In the past, the prospect of having so much pressure on me would have caused me to fall apart immediately. But strangely, this time it has a calming effect. I don’t know if I’ve actually just gone numb from the shock of the Ogre leaving or if there is some latent mature woman inside me, but I actually feel….prepared to face this. I know I’ll have moments when I lose it. I know I won’t always be perfect. But as much as I will miss my husband, I don’t feel as frightened as I thought I would. I even feel…dare I say it?…confident in my ability to hold our family together while my husband is taking care of business. There is even a small, perhaps slightly insane part of me that is looking forward to seeing what I’ll learn during this time.

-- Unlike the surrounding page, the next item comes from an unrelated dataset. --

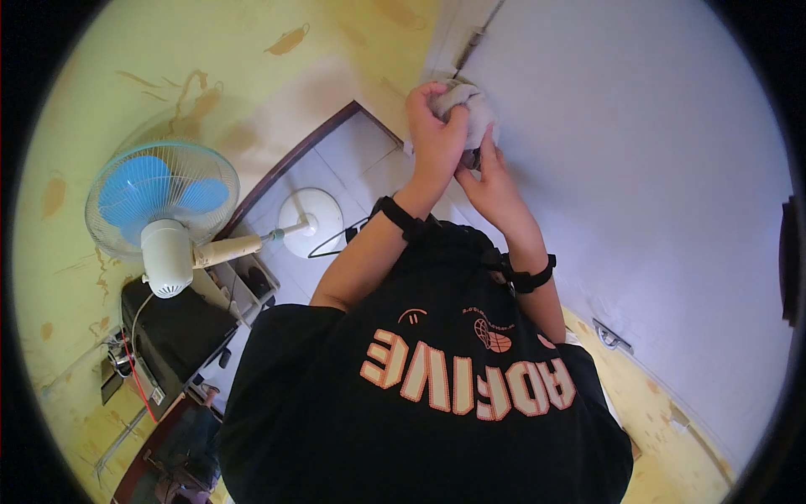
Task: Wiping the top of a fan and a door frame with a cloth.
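Observation:
A bunched, pale grey cloth [474, 109] is held up at the far middle, close to the white door [638, 168]. My left hand [435, 134] grips it from the left, thumb and fingers pressed into its folds. From below and to the right, my right hand [495, 189] holds the cloth's lower side, its fingertips pressed against it. A small dark patch [473, 158] shows under the cloth between my hands; I cannot make out what it is. Both wrists wear black straps.
At left stands a white fan [168, 197] with blue blades, its round base [311, 223] on the tiled floor. A black boxy thing [172, 336] is below it. A metal hinge [470, 49] sits beyond my hands, beside the yellow patterned wall [252, 50].

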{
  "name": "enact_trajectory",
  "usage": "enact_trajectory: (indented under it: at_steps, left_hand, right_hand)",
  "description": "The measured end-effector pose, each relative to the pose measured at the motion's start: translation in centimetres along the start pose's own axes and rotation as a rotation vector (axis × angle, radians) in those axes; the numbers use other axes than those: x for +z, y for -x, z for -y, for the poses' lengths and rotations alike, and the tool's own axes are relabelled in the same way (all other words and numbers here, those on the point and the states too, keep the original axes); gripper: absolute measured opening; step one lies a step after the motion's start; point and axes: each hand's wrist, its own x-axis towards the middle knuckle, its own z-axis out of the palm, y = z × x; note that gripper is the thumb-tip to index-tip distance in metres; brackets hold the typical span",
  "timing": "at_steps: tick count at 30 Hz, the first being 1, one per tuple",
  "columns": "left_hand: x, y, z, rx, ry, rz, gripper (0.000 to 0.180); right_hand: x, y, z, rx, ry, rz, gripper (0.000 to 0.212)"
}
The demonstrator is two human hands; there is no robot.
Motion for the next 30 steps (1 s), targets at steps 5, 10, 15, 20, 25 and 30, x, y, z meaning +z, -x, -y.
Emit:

For instance, the Ogre has always taken the night shift. Always. He stays up, walks, bounces, sings, and generally does whatever necessary to get the baby of the moment to sleep. I take the morning shift, which sometimes happens excruciatingly early, and let him sleep in. This system has worked for us for a while, but ever since we’ve decided to seriously put ourselves on a schedule, it’s become clear that this is a flawed system. The children need to be trained to go to sleep and to sleep through the night. Period. And now, with the Ogre gone, I have even more reason to tackle the sleep situation. I don’t do coaxing babies to sleep well. I hate losing sleep. I do not function well on little sleep. But it looks like little sleep is in my immediate future, unless I figure out how to train the baby to go to sleep on his own and stay asleep. And so, sleep training it is.
I’m eager to see what we’ll look like after these six months are over. Our family dynamic is sure to be different. I hope that I learn to take greater responsibility for the kids and the house so the Ogre doesn’t feel so compelled to help me all the time, and can focus more fully on his work. I hope that this time of separation will be a good thing, in the end, in spite of how difficult it will be to endure. And I know that whether or not it’s a good thing is largely up to me.
After all, life is what we make of it.